Exercise brief: Reproduce the listing in full, pictures excluded.

Provided data:
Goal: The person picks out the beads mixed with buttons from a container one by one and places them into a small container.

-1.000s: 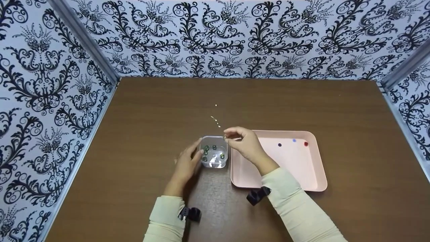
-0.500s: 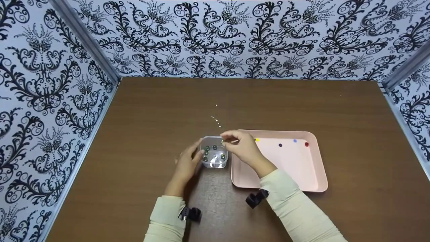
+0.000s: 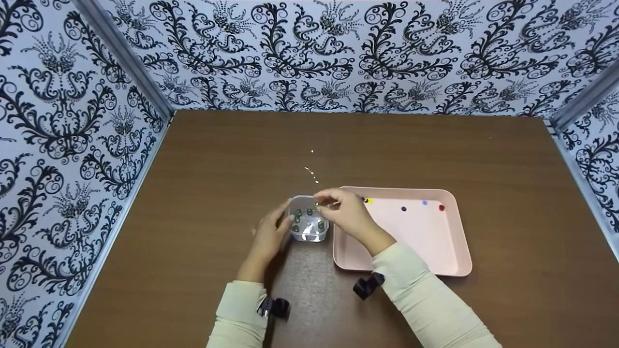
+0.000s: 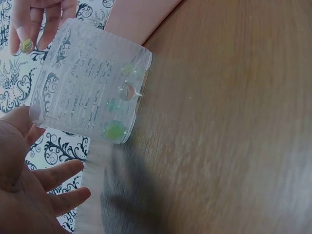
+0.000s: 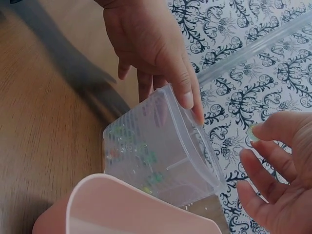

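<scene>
A clear plastic container (image 3: 309, 237) with several green marbles (image 3: 320, 225) in it stands on the table. My left hand (image 3: 269, 234) holds its left rim, thumb over the edge; in the left wrist view the other fingers (image 4: 58, 175) are spread out beside it. Thumb and fingertips of my right hand (image 3: 348, 210) pinch a yellow-green marble (image 4: 26, 46) above the container's right side. That marble (image 5: 253, 132) also shows at the fingertips in the right wrist view. The container's wall (image 5: 146, 146) is see-through, with marbles showing at its bottom.
A pink tray (image 3: 411, 241) lies right of the container, partly under my right arm. Small red (image 3: 441, 208), light blue (image 3: 424, 202), dark (image 3: 404, 209) and yellow (image 3: 369, 200) things lie along its far side. White patterned walls (image 3: 329, 58) border the brown table (image 3: 217, 159).
My right hand has shifted slightly left and down over the container with the pinched marble. More of the tray's far left, with its yellow thing, now shows. The left hand has stayed put.
</scene>
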`<state>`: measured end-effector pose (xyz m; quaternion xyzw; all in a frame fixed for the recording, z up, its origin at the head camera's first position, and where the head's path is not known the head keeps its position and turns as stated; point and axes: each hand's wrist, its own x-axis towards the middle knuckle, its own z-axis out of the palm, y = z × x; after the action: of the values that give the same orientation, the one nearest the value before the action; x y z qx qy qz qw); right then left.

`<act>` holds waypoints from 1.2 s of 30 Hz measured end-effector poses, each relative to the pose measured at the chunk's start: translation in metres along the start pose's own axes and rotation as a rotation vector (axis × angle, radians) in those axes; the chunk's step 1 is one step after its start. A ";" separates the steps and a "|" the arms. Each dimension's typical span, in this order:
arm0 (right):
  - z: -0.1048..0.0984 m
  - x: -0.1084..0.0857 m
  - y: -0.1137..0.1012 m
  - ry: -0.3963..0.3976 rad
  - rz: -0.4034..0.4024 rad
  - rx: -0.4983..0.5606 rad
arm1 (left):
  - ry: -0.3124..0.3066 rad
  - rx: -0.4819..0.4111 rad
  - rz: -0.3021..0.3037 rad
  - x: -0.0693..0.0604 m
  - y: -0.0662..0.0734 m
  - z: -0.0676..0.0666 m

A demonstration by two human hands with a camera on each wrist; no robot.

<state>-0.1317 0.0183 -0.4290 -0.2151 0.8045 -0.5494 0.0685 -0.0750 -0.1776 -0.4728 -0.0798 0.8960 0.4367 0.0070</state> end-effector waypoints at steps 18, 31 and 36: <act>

Solution to the problem:
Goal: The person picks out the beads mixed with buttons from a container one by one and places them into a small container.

-1.000s: 
-0.500s: 
+0.000s: 
+0.000s: 
+0.000s: 

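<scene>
A clear plastic container (image 3: 309, 237) with several green marbles (image 3: 320, 225) in it stands on the table. My left hand (image 3: 269, 234) holds its left rim, thumb over the edge; in the left wrist view the other fingers (image 4: 58, 175) are spread out beside it. Thumb and fingertips of my right hand (image 3: 348, 210) pinch a yellow-green marble (image 4: 26, 46) above the container's right side. That marble (image 5: 253, 132) also shows at the fingertips in the right wrist view. The container's wall (image 5: 146, 146) is see-through, with marbles showing at its bottom.
A pink tray (image 3: 411, 241) lies right of the container, partly under my right arm. Small red (image 3: 441, 208), light blue (image 3: 424, 202), dark (image 3: 404, 209) and yellow (image 3: 369, 200) things lie along its far side. White patterned walls (image 3: 329, 58) border the brown table (image 3: 217, 159).
My right hand has shifted slightly left and down over the container with the pinched marble. More of the tray's far left, with its yellow thing, now shows. The left hand has stayed put.
</scene>
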`<state>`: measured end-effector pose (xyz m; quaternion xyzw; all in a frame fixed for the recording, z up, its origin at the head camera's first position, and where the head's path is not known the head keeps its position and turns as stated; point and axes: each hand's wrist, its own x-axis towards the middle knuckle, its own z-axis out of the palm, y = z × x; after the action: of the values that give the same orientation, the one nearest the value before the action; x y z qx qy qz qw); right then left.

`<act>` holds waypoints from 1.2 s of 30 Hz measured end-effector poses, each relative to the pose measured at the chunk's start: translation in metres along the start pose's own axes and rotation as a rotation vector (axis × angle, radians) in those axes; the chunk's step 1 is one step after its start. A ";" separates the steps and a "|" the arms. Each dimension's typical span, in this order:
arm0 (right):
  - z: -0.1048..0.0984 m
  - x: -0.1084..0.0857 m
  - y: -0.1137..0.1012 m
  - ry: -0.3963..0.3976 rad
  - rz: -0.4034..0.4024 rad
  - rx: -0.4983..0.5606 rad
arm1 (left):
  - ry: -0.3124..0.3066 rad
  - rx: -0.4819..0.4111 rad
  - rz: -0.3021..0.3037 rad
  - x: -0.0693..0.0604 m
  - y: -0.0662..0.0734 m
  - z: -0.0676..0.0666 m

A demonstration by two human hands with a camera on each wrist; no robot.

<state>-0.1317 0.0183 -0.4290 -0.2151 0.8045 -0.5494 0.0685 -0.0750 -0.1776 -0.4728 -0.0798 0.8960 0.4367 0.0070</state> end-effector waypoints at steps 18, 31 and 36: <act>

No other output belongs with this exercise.